March 18th, 2008 at 1:29 am
Nirav,
I took a look at the 10-k and most recent 10-q. The company appears to be improving margins and possibly heading toward an operating profit as early as the 4th Quarter of this year.
Residual sales of seed kits are growing as a source of revenue, suggesting that there are quite a few people who are continuing to use the unit. I want to believe that they are building a “razor and blade” like business, but I suspect that many people will buy these kits to grow an herb not available from the company - ahem.
The red flags though are the following -
1. Lots of “phantom” equity - 1.8 mio options outstanding, 6.5 mio warrants outstanding and the high probability that additional equity will be floated to provide working capital
2. Huge growth in working capital. This is a rapidly growing business, so some growth in inventory and receivables is to be expected, problem is, this business is nowhere near cash-flow positive. Will likely turn a profit within next 12-18 months but have neg operating CF
3. Management are a bunch of serial “startup” guys whose businesses have a pattern of reverse-merger activity. That is, they create alot of “development stage” businesses and take them public, then effect reverse mergers to take other startups public without a big registration effort. So far, none of the CEOs earlier businesses remains a going concern.
This may be the biggest business he has ever run.
My bottom line - its a big risk.
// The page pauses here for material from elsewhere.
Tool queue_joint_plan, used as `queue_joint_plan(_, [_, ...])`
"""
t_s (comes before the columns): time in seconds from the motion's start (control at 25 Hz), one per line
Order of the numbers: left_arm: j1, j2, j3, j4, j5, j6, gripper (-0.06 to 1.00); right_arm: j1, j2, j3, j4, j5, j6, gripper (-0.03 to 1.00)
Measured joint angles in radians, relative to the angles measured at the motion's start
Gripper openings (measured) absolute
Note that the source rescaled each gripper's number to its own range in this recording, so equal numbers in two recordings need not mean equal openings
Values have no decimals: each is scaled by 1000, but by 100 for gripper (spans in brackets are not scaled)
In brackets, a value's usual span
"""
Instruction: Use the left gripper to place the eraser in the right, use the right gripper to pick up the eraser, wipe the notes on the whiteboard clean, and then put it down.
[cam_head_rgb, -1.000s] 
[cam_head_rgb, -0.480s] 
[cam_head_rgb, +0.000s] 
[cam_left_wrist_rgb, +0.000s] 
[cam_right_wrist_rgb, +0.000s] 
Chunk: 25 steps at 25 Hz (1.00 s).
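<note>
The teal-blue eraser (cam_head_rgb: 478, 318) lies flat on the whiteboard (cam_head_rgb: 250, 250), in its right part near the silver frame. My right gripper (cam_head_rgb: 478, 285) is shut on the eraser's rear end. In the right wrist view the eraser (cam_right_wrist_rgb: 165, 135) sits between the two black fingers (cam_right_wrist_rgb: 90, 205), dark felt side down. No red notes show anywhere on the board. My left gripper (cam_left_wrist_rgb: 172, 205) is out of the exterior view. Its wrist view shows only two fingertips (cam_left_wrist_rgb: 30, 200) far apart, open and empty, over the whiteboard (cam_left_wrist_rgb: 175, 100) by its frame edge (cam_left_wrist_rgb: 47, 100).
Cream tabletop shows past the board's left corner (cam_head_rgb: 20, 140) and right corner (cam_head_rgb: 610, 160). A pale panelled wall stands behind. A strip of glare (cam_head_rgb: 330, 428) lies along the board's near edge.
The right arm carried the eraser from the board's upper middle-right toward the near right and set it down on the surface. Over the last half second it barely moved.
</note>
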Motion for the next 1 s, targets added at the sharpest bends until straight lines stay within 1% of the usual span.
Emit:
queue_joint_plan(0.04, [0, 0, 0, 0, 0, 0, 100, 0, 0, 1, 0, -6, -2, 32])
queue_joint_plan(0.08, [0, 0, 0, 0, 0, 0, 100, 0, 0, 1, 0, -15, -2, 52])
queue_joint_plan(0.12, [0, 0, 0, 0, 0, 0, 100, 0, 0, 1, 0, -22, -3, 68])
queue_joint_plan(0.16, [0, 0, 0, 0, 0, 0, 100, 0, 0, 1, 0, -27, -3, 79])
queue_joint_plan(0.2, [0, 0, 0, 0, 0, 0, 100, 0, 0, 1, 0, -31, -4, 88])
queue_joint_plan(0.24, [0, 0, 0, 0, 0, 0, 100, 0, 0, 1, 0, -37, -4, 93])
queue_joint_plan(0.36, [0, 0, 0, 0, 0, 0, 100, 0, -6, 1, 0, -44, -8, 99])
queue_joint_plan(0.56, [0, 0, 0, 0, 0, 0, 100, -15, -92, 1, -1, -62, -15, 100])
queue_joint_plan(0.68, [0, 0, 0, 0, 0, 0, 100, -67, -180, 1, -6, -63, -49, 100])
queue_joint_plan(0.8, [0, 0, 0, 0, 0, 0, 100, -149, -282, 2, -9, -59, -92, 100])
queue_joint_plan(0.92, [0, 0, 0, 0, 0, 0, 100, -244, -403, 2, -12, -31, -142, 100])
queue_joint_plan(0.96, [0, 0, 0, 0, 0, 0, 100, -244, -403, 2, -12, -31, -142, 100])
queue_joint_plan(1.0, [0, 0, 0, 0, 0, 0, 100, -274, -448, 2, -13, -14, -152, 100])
Stock has already declined to $3 since the original post. Undercapitalized small growth companies with questionable management, negative operating cashflow have lots of downside in any environment, especially this one. There might be a bounce if the fourth quarter shows a profit, but I would sell that bounce.
April 10th, 2008 at 5:08 pm
Rumours are that sales have been very strong recently and more news of expansion abroad (like the recent South Korea news) is coming. $3 is a bargain for this stock. I don’t share the pessimism of the last poster at all.
May 5th, 2008 at 5:05 pm
I find AeroGrow interesting. Although they have shown any profits yet, they are showing signs of strong sales. If the devices starts to hit the shelves overseas we’ll see some strong growth and a surge in profitability.
I wrote a report myself which you can find here.
http://www.oldschoolvalue.com/2008/05/aerogrow-aero-valuation.html
June 26th, 2008 at 7:25 am
Well, AERO Grow just released fiscal 4th quarter and annual results todaz, and the stock tanked, despite strong sales growth and improving margins.
It’s now a $2 stock and it is clear why. As I suggested in my post in April, the working capital requirements of supporting this business are eating the company alive. Even with solid inventory management - sales are nearly double the year earlier period, while inventory increased 20%, and A/R somewhat more - the cash burn is killing the company.
Even with continued scale in operating targets, the firm is likely to have to consider floating additional equity to provide the cash to get it through the next 18 months. It seems unlikely that it can truly generate enough operating CF to avoid dilution, which is what is driving the market’s response.
The problem is, of course, that lower prices mean more dilution, which further discourages purchase of the stock. If the company had a large enough war chest, I would be encouraged to make an investment at $2 per share, but how many more shares have to be floated to get over the growth phase? I guess we will know more after the conference call.
Looks like there was some reason to show skepticism at $3, after all.